Un camino serpenteante y una suave subida hacia Martos se realizará después de atravesar dos nuevas pasarelas sobre la A-316. A los pocos kilómetros de salir de Torredonjimeno se contemplará la Peña de Martos, fiel guardián del municipio desde una posición ideal en lo alto del peñón. La llegada a esta zona, a 650 metros de altitud, es el techo de esta ruta, que ya será para el ciclista en un descenso continuado hasta la frontera con Córdoba, allá en el río Guadajoz. Son ya 23,6 kilómetros recorridos desde el inicio de la ruta hasta la estación de Martos.

Vía Verde a la altura de Alcaudete.

Las cerradas curvas siguen marcando el itinerario en una zona donde el olivar no solo marca el paisaje, sino la historia. El 60 por ciento del millón y medio de ejemplares de la zona tienen más de 200 años de antigüedad, llegando en la zona de Llano de Motril a tener ejemplares de hasta 500 años. Muy cerca se encuentra la Estaca Grande de Martos, un monumental olivo de 300 años, protegido como Árbol Singular. También en el kilómetro 26, hay esculpida en una imagen, en un área de descanso, el relieve de una figura felina de gran tamaño. Esta ruta ciclista continúa en suave descenso hasta la estación de Vado Jaén. Son 24 kilómetros, desde Martos hasta Córdoba, atravesando un olivar infinito y dos majestuosos viaductos ferroviarios metálicos que permiten salvar los arroyos del Salado y del Higueral. Antes de abandonar Jaén se llega a la estación de Vado-Jaén, en mitad de la nada, sin aparente lógica funcional para esta extraña ubicación pues no hay localidades cercanas.
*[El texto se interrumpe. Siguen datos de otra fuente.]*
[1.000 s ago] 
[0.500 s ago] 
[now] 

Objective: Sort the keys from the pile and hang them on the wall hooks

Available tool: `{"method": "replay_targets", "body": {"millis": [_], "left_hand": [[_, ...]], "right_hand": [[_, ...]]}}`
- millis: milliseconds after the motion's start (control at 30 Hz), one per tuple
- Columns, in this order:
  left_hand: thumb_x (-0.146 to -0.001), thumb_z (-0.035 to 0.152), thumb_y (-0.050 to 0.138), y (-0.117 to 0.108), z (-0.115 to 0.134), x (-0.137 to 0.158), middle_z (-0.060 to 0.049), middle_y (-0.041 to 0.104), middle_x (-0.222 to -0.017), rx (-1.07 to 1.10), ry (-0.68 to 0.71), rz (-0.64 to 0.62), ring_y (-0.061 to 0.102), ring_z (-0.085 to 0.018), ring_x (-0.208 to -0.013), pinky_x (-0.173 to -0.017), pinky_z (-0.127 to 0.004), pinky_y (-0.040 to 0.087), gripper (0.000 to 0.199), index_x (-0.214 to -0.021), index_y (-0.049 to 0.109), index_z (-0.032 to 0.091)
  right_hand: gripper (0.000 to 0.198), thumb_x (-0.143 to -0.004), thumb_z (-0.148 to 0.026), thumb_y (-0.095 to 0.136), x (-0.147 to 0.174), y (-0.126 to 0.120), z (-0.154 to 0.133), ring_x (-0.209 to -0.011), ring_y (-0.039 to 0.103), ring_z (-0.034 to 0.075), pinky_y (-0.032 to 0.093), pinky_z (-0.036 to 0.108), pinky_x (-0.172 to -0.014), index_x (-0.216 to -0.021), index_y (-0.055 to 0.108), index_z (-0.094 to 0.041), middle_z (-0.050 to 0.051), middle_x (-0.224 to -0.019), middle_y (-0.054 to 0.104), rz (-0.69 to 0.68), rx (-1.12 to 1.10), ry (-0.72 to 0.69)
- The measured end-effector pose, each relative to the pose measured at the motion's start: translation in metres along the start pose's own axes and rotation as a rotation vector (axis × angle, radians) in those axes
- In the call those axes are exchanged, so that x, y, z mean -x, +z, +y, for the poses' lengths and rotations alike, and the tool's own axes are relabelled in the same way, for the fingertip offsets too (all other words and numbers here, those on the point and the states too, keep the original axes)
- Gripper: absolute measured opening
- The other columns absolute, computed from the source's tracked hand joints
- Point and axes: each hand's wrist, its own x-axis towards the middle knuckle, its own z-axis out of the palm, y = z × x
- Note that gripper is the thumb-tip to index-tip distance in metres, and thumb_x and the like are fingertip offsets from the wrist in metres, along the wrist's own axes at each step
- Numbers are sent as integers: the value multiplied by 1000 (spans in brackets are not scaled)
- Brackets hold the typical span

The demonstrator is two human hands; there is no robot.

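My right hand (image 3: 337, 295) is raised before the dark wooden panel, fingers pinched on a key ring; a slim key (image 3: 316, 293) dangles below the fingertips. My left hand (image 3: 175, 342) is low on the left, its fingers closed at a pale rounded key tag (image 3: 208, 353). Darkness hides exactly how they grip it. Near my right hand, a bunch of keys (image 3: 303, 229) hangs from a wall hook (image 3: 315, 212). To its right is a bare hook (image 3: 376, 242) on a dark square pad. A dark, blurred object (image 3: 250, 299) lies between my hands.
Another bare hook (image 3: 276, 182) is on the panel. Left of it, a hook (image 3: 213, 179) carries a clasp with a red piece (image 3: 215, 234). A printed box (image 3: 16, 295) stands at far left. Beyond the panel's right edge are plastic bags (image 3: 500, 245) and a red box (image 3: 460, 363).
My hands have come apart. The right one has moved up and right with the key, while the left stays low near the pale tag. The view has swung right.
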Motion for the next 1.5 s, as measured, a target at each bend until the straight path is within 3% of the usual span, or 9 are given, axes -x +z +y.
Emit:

En el kilómetro 40, ya en el tramo final de esta ruta, llega uno de los tramos de mayor atractivo paisajístico de esta Vía Verde y en el 42,5 una de las perlas patrimoniales del antiguo ferrocarril, el viaducto del Víboras, de 224 metros de longitud. El camino enfila una larga recta con dos nuevos viaductos metálicos, de 70 metros de longitud, salvando los arroyos del Chaparral y de la Esponela, para llegar a Alcaudete, donde la Orden de Calatrava levantó un castillo que se encuentra entre los mejor conservados de España.
Tras salir del municipio y alcanzar Laguna Honda, una Reserva Natural y Humedal Andaluz, se sigue descendiendo hasta al río donde un viaducto separa las provincias de Jaén y Córdoba. Son 207 metros de longitud y 50 metros de altura de estructura metálica para poner punto y final al tramo jiennense de la Vía Verde del Aceite.